Mangueios e política
“Na humildade, pai, tem um cigarro desse aí pra me arrumar”, pede um cara.
O artista de rua Carlos Alberto de Souza, 47 anos, mais conhecido como Carlos Malabares, liderança de São Carlos, dá uma tragada de seu cigarro – filado, também na humildade, do meu maço – e dispara:
“Vai manguear pra cima de mim, irmão?”, inquire, retoricamente. “Eu também sou pop-rua, porra”.
Frente à expressão decepcionada, Carlos amolece o coração.
“Esse aqui eu descolei com o mano aqui”, diz, olhando para mim. O movimento de olhos é seguido pelo outro filador. Espera uma resposta. Retiro do bolso meu maço: “pode pegar, amigo”.
“Um pra agora e outro pra depois”, diz o cara, retirando dois cigarros — um levando-o à boca; o outro pendurando-o atrás da orelha – e dando no pé antes que eu pudesse dizer qualquer coisa.
Carlos ri.
“Profissão: mangueador. Certeza é que assim que esse cara preenche as fichas deles”, brinca.
Para quem vive nas ruas, o mangueio – ato de engodar, usar artifícios para conseguir aquilo que se quer – é questão de sobrevivência e chega até atingir status de arte. “Aquele ali é mangueador profissional”, apontam, elogiosos, para algum amigo.
A gente que cai na rua, conta Carlos, aguenta frio nas pernas, anda de tênis furado, olha comida que não pode comer, ver casa que não pode morar, aprende que nosso negócio é só ver e desejar, que tem que parar por aí. A gente que cai na rua, conta, cata que cata um jeito de se arrumar. Olhar carro, fazer mudança por cinco conto, lavar carro, capinar quintal, lavar calçada e quintal, catar latinha e papelão, fazer malabares no sinal vermelho. Qualquer bagulho é esperança de grana, quando sofredor tem fome. Manguear? A fome ensina, quando a gente roda rua feito cachorro enfiando a fuça atrás de comida, diz ele, matando outro cigarro mangueado.

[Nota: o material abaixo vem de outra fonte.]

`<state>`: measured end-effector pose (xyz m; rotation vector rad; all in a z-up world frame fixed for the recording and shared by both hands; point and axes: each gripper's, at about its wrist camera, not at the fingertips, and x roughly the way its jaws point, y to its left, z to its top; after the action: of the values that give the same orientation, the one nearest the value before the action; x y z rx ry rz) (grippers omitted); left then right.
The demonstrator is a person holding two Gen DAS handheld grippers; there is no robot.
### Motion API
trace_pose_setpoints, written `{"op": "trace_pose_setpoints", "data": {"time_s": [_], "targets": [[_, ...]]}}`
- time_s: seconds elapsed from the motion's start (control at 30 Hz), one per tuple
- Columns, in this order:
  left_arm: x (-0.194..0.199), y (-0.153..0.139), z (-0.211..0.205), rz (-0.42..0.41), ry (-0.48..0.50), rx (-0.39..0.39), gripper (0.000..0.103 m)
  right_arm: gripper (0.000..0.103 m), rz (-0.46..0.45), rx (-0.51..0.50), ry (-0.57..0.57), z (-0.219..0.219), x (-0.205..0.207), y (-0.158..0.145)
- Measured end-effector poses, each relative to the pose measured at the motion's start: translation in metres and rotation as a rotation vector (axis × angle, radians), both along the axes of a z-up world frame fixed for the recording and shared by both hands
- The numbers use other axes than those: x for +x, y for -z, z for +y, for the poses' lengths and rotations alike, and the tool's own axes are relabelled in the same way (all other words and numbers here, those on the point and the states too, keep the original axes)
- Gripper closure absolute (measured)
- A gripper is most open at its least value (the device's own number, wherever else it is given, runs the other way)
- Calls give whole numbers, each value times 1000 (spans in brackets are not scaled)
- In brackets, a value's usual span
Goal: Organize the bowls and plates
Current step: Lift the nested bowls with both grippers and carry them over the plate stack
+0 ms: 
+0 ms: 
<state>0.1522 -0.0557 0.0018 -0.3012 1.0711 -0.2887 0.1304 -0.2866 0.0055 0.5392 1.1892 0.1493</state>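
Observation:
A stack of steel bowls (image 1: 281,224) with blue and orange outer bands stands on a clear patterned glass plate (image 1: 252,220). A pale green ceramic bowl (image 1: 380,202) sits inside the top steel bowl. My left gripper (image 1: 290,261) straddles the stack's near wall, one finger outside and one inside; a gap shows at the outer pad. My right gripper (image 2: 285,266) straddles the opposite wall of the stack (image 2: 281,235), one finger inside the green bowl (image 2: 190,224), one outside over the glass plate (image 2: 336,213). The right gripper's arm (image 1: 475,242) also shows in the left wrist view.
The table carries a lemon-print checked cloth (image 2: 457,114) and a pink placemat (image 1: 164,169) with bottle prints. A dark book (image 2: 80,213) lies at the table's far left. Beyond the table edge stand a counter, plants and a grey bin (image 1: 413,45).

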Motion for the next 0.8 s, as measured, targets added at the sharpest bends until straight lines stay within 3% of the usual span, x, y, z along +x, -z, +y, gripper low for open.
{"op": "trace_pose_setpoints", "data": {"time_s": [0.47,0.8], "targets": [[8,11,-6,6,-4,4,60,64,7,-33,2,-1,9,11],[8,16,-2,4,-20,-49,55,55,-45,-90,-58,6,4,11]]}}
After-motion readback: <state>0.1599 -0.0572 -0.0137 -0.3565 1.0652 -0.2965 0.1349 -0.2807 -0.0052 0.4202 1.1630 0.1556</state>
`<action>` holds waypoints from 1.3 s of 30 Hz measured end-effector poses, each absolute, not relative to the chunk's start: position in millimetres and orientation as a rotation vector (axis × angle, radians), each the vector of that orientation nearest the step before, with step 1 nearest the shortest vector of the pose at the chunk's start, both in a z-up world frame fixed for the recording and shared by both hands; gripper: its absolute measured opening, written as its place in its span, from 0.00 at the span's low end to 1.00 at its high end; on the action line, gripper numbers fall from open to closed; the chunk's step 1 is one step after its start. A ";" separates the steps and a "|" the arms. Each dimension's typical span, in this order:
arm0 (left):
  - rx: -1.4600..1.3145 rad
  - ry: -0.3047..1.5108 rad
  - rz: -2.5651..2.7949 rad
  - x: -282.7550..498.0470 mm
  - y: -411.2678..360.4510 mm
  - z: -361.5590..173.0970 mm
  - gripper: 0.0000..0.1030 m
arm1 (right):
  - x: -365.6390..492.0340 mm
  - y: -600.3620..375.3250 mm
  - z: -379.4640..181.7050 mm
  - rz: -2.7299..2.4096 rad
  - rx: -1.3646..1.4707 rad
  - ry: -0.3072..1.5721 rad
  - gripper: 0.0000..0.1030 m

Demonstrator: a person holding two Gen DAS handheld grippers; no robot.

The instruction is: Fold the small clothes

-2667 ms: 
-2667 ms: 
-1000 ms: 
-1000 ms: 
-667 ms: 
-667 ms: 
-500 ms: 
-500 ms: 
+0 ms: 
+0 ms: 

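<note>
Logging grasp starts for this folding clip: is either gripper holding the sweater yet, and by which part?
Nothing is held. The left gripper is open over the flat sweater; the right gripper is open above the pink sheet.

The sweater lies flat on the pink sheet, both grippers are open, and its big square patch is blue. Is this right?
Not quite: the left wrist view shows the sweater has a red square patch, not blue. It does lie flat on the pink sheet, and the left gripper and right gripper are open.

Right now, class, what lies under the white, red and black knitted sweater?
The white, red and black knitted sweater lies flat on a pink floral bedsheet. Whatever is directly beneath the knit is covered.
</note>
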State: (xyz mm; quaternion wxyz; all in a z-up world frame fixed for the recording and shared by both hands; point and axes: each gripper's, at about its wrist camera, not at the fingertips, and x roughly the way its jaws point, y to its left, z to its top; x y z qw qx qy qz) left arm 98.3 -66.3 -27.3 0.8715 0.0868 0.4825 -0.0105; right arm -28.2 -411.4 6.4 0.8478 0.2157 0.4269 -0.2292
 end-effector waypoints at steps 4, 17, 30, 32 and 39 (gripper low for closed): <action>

Entramos para participar do Congresso, em seu último dia de atividade. Cartazes lembrados os companheiros e companheiras que já não estão mais presentes: Anita Presente. Maria Lúcia Presente. Paulinho Presente. Rita Presente. Renato, vulgo Mamute, presente.
Prestes a começar a votação sobre as resoluções, Aloisio Ermelino da Silva, 50 anos, conhecido como Sorriso, explica-me, em um canto, a política discutida durante todos esses dias de encontro, que norteará as ações do movimento para os próximos três anos.
“A gente não quer direito, não quer aposentadoria, queremos casa pra morar”, afirma ele. “Vamos votar sobre como garantir políticas de habitação. Porque não adianta ter comida, não adianta ter serviço, se não tem moradia. Você tem moradia? Onde você vai descarregar essa gravação? Na sua casa, no seu computador. Precisamos que alguém olhe pra nós, nos de uma chave e fale: Sorriso, essa aqui é a sua casa. Eu digo assim: a moradia só tem uma data, a de entrada, a de sair só Deus sabe. É a maior garantia que podemos ter”.